Mphnews- Surabaya -Banyak yang bertanya sejauh mana perkembangan terkait usulan 5 Proposal Kenegaraan DPD RI tentang penguatan sistem bernegara. Ketua DPD RI, AA LaNyalla Mahmud Mattalitti, telah mengungkapkan bahwa usulan ini telah disertai dengan Naskah Akademik dan sedang terus diperbincangkan bersama semua pihak yang terkait.
Seluruh pemangku kepentingan bangsa, bersama-sama dengan DPD RI, akan mendesak Majelis Permusyawaratan Rakyat (MPR) untuk mengadakan Sidang MPR dengan agenda tunggal, yaitu mengembalikan sistem bernegara sesuai dengan visi pendiri bangsa yang diperkuat melalui Amandemen dengan teknik addendum,” kata LaNyalla di Surabaya pada Sabtu (30/9/2023).
LaNyalla menjelaskan bahwa kelahiran 5 proposal ini bukan tanpa alasan. Usul ini muncul berdasarkan aspirasi yang diterima DPD RI dari berbagai lapisan masyarakat, termasuk organisasi sosial kemasyarakatan, raja dan sultan nusantara, para tokoh dan pemerhati Konstitusi, akademisi, aktivis, dan purnawirawan TNI Polri.
“Sebagai Ketua DPD RI, saya telah mengunjungi 34 Provinsi dan lebih dari 300 Kabupaten dan Kota di Indonesia. Persoalan yang dihadapi serupa, yaitu ketidakadilan dan kemiskinan,” katanya.
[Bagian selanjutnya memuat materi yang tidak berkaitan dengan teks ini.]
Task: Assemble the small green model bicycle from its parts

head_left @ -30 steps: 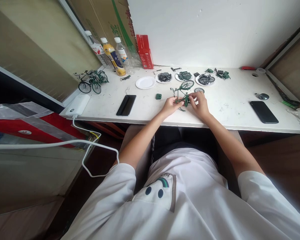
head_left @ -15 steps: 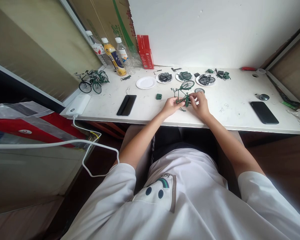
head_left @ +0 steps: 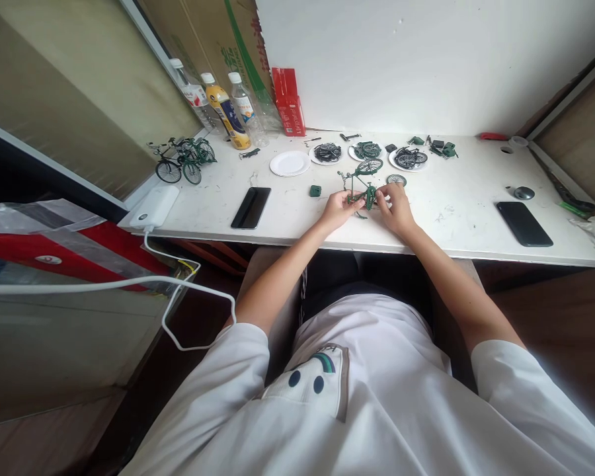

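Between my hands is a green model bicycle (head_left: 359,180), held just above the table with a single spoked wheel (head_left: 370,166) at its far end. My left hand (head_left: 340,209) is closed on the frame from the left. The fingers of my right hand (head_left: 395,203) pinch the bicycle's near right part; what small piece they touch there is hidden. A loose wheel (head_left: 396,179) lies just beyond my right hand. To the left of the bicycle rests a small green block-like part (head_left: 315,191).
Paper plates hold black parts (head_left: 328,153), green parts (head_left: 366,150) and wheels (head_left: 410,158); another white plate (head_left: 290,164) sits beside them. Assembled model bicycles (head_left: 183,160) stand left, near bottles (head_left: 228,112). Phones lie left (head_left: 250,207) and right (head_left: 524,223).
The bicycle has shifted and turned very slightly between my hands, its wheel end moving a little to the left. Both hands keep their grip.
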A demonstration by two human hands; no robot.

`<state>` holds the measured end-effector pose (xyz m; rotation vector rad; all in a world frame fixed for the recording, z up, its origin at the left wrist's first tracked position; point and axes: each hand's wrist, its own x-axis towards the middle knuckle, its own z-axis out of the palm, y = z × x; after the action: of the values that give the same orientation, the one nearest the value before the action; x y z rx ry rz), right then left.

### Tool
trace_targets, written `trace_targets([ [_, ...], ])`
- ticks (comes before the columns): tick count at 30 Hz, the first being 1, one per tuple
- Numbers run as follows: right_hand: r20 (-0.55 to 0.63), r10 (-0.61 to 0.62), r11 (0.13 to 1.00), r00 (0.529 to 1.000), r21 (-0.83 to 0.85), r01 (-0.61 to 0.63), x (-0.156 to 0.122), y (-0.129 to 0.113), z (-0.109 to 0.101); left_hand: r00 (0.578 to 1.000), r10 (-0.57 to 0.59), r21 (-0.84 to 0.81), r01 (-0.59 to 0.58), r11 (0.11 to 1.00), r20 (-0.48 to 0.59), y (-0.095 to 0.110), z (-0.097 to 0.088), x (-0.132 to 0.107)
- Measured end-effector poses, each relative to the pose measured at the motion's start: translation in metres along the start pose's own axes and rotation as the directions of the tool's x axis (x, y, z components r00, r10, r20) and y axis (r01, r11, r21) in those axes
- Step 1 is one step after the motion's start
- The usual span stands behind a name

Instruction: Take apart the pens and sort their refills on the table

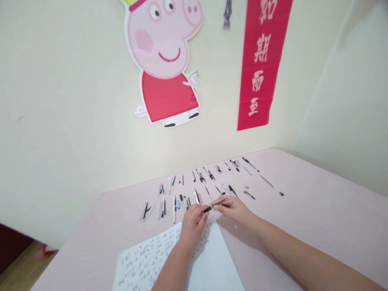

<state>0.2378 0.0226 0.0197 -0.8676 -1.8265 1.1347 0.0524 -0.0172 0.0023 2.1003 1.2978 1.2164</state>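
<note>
Both of my hands meet over the pink table (318, 210) and hold one thin black pen (216, 205) between them. My left hand (194, 220) pinches the pen's near end with its fingers closed. My right hand (235, 208) grips the far end, fingers pressed together. The pen lies nearly level, just above the top edge of a white sheet of paper (157, 260) covered with handwriting.
Several pens and pen parts (200, 178) lie spread in rows across the table behind my hands, and a long thin refill (270, 185) lies at the right. A cartoon pig cutout (165, 60) and a red banner (260, 64) hang on the wall.
</note>
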Motion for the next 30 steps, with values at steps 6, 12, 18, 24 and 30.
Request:
trace_targets([
  [6, 0.053, 0.021, 0.999, 0.998, -0.030, -0.020, 0.001, 0.006, 0.000, 1.000, -0.020, 0.008, 0.020, 1.000, 0.014, -0.001, 0.000, 0.000],
  [12, 0.041, 0.074, 0.985, 0.996, -0.158, -0.066, 0.002, 0.006, -0.004, 0.999, -0.045, 0.016, 0.045, 0.999, 0.004, -0.004, 0.000, -0.001],
  [18, -0.065, 0.043, 0.944, 0.997, -0.323, -0.062, 0.009, 0.009, -0.035, 0.997, -0.083, 0.021, 0.083, 0.996, -0.013, -0.003, 0.000, -0.001],
  [24, -0.277, 0.065, 0.675, 0.959, -0.695, -0.246, 0.012, 0.034, -0.089, 0.995, -0.096, 0.029, 0.097, 0.995, -0.033, -0.002, -0.002, 0.000],
  [30, -0.337, 0.160, 0.521, 0.928, -0.770, -0.369, 0.006, 0.052, -0.119, 0.995, -0.088, 0.032, 0.089, 0.995, -0.040, -0.006, -0.001, -0.001],
])
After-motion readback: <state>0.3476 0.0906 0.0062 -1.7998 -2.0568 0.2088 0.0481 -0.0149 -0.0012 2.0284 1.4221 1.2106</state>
Menurut LaNyalla, akar masalah ini berasal dari perubahan Konstitusi pada tahun 1999 hingga 2002 yang meninggalkan masalah mendasar. Perubahan ini bukanlah amandemen dengan teknik addendum, tetapi penggantian Konstitusi, sehingga Indonesia beralih ke sistem baru. Dampaknya adalah meninggalkan Pancasila sebagai Falsafah Dasar Negara, sebagai norma hukum tertinggi dan identitas Konstitusi. Di sisi lain, Pancasila tetap diakui eksistensinya. Ini menjadi paradoks yang perlu diatasi,” jelasnya.
Berdasarkan penelaahan ini, DPD RI sepakat untuk mengusulkan perbaikan Indonesia dengan mengembalikan sistem bernegara sesuai dengan visi pendiri bangsa. “Kita harus kembali kepada Pancasila, karena bangsa ini secara keseluruhan sepakat bahwa Pancasila adalah Falsafah Dasar bangsa dan negara ini. Cara kita kembali ke Pancasila adalah dengan mengembalikan Konstitusi Negara ini sesuai dengan rumusan pendiri bangsa,” tambahnya.
Namun, LaNyalla juga menyadari adanya kelemahan dalam sistem tersebut. UUD 1945 (18 Agustus 1945) dibuat dalam situasi mendesak dan revolusioner, sehingga perlu disempurnakan. Oleh karena itu, yang mereka tawarkan adalah kembali ke UUD 1945 tersebut, kemudian melakukan amandemen dengan teknik yang benar, yaitu teknik addendum, sehingga tidak merubah sistem bernegara. Hal ini telah dilakukan oleh negara-negara lain yang telah melakukan amandemen konstitusi, seperti Amerika Serikat yang sudah 27 kali melakukan amandemen dengan teknik addendum, dan juga India yang sudah 104 kali melakukan amandemen dengan teknik addendum,” pungkasnya.